### [Activity]
Your response should reproduce every line of the entries that contains the word "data".

▼

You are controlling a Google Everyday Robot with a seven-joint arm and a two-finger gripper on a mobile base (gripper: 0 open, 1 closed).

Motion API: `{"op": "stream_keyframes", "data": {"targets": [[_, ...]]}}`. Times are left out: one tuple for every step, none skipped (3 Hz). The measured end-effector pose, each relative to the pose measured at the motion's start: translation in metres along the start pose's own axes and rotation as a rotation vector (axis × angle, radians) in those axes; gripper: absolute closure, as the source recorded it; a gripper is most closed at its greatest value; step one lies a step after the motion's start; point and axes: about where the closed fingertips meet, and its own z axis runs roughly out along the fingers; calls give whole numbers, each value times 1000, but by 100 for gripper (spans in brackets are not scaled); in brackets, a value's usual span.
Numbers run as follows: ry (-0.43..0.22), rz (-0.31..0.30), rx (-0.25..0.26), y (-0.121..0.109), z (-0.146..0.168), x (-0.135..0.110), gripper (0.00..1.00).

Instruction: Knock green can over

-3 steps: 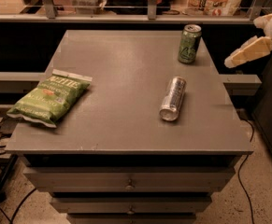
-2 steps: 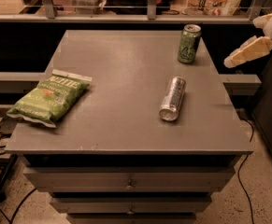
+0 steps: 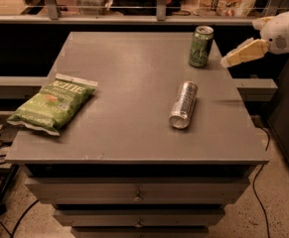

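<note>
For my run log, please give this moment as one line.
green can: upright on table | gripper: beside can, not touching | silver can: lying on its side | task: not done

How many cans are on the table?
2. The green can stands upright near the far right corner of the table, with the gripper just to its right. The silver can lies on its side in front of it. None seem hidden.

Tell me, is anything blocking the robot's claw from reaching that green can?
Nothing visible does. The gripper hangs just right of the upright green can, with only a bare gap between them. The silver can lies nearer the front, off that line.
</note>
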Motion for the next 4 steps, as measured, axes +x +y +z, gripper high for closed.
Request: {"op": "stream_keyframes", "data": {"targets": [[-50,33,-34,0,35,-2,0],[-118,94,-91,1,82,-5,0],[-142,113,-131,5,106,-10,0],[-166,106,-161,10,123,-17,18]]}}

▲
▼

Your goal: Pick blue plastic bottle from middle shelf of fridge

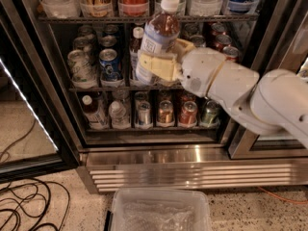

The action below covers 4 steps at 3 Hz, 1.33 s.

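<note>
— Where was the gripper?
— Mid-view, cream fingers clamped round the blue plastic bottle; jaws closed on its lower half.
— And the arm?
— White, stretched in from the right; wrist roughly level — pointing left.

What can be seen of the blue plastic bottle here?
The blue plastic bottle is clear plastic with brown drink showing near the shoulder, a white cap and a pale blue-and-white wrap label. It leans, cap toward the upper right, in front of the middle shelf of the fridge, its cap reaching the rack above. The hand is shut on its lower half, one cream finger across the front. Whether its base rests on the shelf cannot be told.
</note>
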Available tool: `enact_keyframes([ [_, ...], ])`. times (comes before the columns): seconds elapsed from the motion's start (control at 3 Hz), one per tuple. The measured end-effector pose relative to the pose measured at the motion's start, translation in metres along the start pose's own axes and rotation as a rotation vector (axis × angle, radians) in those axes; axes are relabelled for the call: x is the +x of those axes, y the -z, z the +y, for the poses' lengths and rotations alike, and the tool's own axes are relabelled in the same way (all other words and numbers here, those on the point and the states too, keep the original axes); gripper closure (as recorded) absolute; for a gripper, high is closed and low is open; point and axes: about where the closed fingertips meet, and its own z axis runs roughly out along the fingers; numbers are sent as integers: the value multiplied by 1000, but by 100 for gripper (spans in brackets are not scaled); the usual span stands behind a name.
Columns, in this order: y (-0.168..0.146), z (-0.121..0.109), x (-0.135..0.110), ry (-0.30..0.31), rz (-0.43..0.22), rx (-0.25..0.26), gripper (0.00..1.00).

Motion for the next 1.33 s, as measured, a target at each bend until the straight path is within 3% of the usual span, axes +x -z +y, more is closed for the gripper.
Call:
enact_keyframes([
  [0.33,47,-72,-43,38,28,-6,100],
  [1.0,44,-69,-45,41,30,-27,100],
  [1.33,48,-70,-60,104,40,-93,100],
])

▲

### [Written response]
Motion API: `{"op": "stream_keyframes", "data": {"targets": [[_, ...]]}}`. Times are left out: one tuple for every step, none skipped (3 Hz). The measured end-effector pose, each relative to the pose measured at the motion's start: translation in metres along the start pose's own axes and rotation as a rotation vector (axis × angle, radians) in those axes; gripper: absolute closure, as the source recorded it; a gripper is most closed at its greatest value; step one lies a step after the motion's start; point and axes: about where the closed fingertips meet, and its own z axis runs roughly out along the fingers; calls give whole numbers, each value times 1000, but by 100 for gripper (spans in brackets are not scaled); in brackets, a value's usual span.
Request: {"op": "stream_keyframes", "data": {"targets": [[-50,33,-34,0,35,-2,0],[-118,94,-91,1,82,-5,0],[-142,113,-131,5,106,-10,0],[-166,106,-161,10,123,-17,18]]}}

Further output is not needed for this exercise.